I can imagine the following conversation:
“Did you see the face on that little git?”
“Comic. And looking just like you Paul.”
“No, more like you John.”
“Ballocks. He had a touch of Ringo to him.”
Not of course stopping and picking me up and taking me to a safe deposit box, as I have often imagined.
I was never into The Beatles, largely because girls would measure you as to which Beatle you looked most like. I seemed to be a composite.
The Beatles’ times were unprecedented, and perhaps reading about them and the current unprecedented times we live in all blend together for me. Hence the need for sureties, like bread, milk, butter, eggs and tea. Last week I was asked on a webinar what I was doing for my own mental stability. I said I’m doing my best to get the government to think of how the poorest among us will fare in post-curfew times – the homeless, the disabled, the old.

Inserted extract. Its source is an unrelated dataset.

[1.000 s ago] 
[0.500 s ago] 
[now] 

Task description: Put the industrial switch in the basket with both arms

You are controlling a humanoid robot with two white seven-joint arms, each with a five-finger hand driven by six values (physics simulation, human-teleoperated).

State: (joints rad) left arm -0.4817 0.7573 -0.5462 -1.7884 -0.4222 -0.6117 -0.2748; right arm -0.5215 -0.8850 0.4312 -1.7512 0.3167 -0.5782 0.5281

I said the best stability I can suggest to anyone is, aside from reading lightly and kindly, to see if there’s someone else you can aid. The best of all things about today, I added, is that we have seemingly all come out of our social shells.
To embrace others is the way forward. That that new-found unity has to form the building blocks, I concluded, of a better community reality.
It’s all there in the history books. My parents’ generation had the tragedy of the Blitz to unite them, my youth had The Beatles. We all now have supporting, enhancing and ensuring the very survival of the NHS as our rallying call. Stay safe, stay locked down and stay conscious of all of those who need our helping hand.